TASK BRIEF -> Scan the data for "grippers" and copy the lines it appears in.
+-------+
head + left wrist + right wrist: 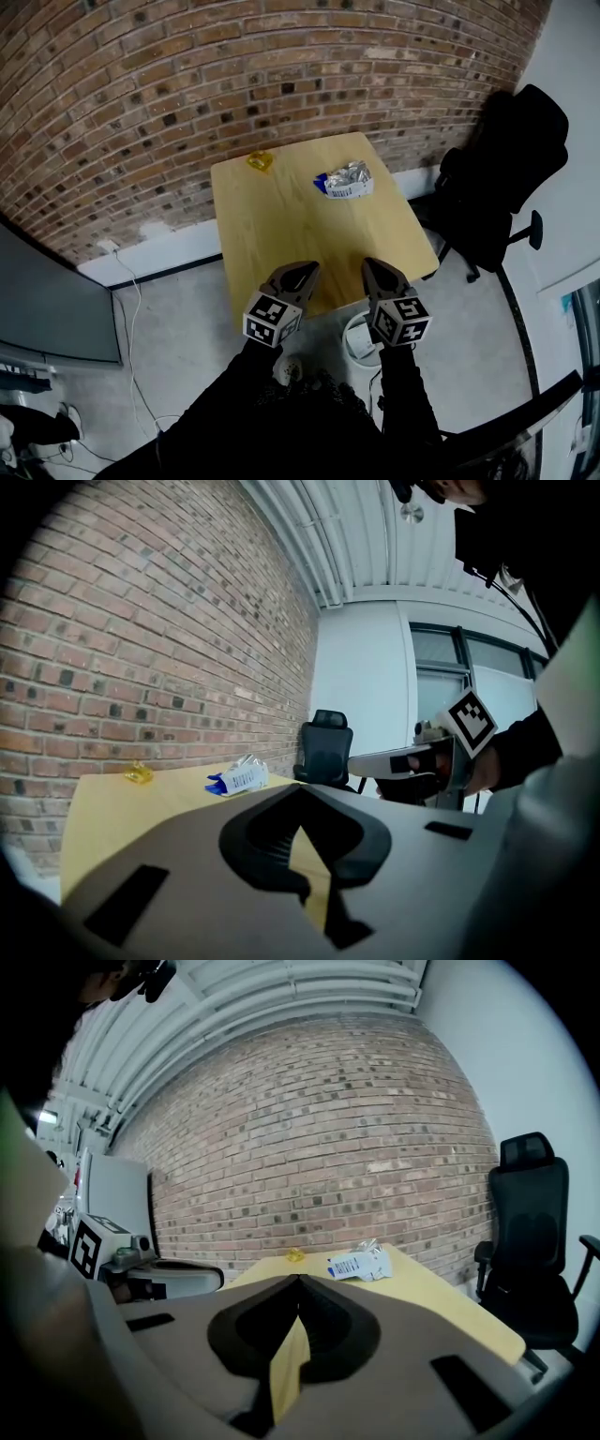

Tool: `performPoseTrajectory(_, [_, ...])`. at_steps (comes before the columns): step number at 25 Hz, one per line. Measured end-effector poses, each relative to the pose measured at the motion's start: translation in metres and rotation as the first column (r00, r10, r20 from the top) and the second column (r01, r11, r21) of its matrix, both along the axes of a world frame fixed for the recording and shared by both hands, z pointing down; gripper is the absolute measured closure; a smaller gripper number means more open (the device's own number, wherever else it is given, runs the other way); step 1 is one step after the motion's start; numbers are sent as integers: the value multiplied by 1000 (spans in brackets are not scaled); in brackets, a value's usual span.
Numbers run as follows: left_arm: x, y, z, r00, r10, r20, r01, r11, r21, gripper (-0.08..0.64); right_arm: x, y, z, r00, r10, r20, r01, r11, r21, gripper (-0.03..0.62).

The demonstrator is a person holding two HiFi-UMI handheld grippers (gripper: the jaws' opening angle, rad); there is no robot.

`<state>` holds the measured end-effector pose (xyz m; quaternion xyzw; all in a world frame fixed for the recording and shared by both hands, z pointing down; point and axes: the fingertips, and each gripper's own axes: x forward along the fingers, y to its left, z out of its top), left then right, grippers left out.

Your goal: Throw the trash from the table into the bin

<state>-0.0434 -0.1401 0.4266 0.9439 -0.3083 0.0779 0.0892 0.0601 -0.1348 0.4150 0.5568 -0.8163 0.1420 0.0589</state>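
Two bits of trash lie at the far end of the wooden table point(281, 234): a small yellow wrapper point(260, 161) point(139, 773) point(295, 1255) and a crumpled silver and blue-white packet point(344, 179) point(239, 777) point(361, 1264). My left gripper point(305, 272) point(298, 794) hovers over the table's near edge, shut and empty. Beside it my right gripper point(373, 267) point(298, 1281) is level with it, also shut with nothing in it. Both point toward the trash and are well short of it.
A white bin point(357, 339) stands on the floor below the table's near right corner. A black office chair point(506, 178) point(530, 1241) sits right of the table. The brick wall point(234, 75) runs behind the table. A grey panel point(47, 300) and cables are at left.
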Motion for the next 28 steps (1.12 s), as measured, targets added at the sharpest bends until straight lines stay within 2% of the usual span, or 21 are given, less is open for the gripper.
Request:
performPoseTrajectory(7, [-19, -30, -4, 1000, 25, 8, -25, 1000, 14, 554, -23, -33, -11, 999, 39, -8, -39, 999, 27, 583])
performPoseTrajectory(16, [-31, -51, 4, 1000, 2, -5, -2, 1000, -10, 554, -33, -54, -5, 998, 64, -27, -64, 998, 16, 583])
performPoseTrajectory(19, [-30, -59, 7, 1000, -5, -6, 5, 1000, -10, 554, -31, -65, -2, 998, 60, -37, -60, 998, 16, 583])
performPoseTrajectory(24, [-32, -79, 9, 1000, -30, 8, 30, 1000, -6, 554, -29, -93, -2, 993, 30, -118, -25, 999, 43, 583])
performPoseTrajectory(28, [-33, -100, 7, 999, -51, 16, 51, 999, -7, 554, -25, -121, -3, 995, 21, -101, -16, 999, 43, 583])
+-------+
TASK SOLUTION ->
The demonstrator is a person holding two HiFi-UMI handheld grippers (gripper: the jaws' opening angle, rad); there is no robot.
`<state>` holds the measured end-effector pose (xyz m; quaternion xyzw; all in a world frame fixed for the recording and shared by both hands, z pointing down; point and axes: the fingertips, and each gripper's own axes: x forward along the fingers, y to its left, z out of its top), left then right, grippers left out.

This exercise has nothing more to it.